What the task asks
The answer is a single figure: how many lines below contain the word "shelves".

Supplied data

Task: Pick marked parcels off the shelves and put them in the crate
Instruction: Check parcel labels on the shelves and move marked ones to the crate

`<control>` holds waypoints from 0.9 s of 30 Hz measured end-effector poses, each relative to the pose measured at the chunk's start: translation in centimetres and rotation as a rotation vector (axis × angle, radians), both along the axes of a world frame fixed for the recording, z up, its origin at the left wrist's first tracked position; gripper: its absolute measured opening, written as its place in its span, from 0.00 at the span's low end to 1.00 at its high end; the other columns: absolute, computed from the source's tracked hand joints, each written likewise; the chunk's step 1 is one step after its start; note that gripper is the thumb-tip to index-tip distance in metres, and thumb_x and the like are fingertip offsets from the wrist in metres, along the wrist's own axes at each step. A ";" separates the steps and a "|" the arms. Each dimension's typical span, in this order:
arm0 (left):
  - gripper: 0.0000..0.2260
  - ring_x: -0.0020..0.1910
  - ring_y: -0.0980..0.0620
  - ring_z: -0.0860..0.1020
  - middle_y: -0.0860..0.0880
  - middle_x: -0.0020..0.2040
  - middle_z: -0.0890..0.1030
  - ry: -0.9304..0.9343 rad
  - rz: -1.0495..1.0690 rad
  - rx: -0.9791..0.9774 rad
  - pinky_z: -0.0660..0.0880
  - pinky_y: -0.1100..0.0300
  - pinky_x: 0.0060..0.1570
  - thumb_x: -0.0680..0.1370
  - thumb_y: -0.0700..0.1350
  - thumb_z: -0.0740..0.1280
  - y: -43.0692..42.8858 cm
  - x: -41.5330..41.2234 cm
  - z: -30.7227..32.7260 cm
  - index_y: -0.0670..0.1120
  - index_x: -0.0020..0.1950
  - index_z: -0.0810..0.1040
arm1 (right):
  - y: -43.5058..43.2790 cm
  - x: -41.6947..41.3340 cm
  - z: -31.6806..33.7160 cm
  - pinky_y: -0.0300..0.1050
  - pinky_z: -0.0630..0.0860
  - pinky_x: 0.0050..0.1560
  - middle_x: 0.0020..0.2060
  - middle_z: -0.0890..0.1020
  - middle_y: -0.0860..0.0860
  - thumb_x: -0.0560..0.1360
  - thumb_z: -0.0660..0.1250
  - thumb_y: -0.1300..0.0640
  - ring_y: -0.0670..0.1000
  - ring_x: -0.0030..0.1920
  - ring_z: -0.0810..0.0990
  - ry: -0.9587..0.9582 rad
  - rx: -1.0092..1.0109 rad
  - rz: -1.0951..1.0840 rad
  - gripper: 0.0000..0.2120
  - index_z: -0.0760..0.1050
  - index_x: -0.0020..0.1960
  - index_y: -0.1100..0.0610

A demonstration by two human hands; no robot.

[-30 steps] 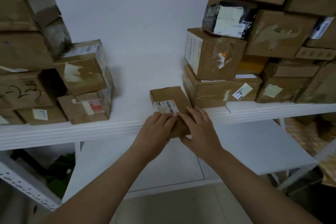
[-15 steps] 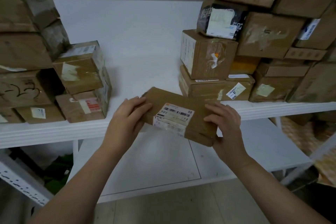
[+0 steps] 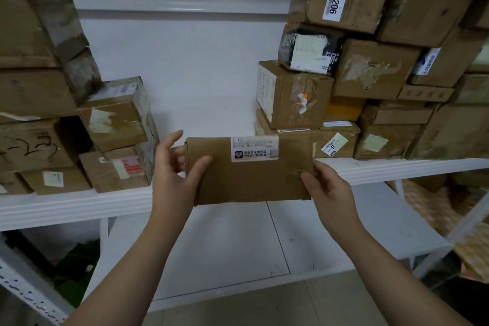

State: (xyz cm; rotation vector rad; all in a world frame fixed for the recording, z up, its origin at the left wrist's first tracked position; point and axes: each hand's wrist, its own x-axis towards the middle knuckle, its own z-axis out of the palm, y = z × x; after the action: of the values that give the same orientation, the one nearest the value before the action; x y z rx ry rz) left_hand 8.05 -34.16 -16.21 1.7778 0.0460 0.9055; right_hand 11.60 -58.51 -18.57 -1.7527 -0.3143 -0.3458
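Lifted off the white shelf [image 3: 79,204] since before, the flat brown cardboard parcel [image 3: 251,180] is now pinched by left hand [image 3: 172,174] and right hand [image 3: 328,190] for label checking; next needs the unseen crate.

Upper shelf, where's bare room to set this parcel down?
The bare white strip of the upper shelf between the left box stack and the right box stack, behind the flat parcel. The lower shelf below also shows bare surface. Both ends are crowded with boxes.

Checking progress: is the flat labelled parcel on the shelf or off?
Off: left hand and right hand hold the flat parcel by its ends, in front of the shelf.
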 end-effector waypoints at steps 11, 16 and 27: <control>0.18 0.47 0.63 0.74 0.57 0.52 0.75 0.110 0.074 -0.027 0.73 0.66 0.48 0.76 0.43 0.69 0.5 -0.1 -0.3 0.52 0.63 0.69 | 1.6 -0.6 0.2 0.38 0.79 0.44 0.49 0.81 0.49 0.75 0.67 0.58 0.45 0.47 0.81 0.078 0.171 0.061 0.10 0.74 0.51 0.43; 0.14 0.62 0.51 0.70 0.47 0.63 0.71 0.100 0.177 0.272 0.70 0.53 0.62 0.77 0.40 0.67 2.4 -1.7 -0.9 0.49 0.61 0.74 | 4.1 -1.4 0.8 0.31 0.74 0.44 0.46 0.79 0.44 0.70 0.73 0.65 0.40 0.46 0.78 -0.203 0.008 0.109 0.20 0.70 0.49 0.44; 0.12 0.56 0.43 0.75 0.45 0.56 0.78 0.284 0.274 0.830 0.69 0.52 0.55 0.74 0.41 0.70 7.0 -3.7 -3.3 0.44 0.57 0.79 | 15.9 4.5 -2.6 0.42 0.71 0.50 0.55 0.78 0.50 0.76 0.66 0.61 0.51 0.55 0.74 -0.316 -0.717 0.351 0.09 0.75 0.56 0.55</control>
State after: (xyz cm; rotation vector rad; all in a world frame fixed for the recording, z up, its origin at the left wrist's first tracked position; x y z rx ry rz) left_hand 4.34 -27.13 -19.52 2.7204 0.1099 0.9247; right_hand 16.10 -42.64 -21.19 -2.2822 -1.0625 -0.2678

Output for this task
2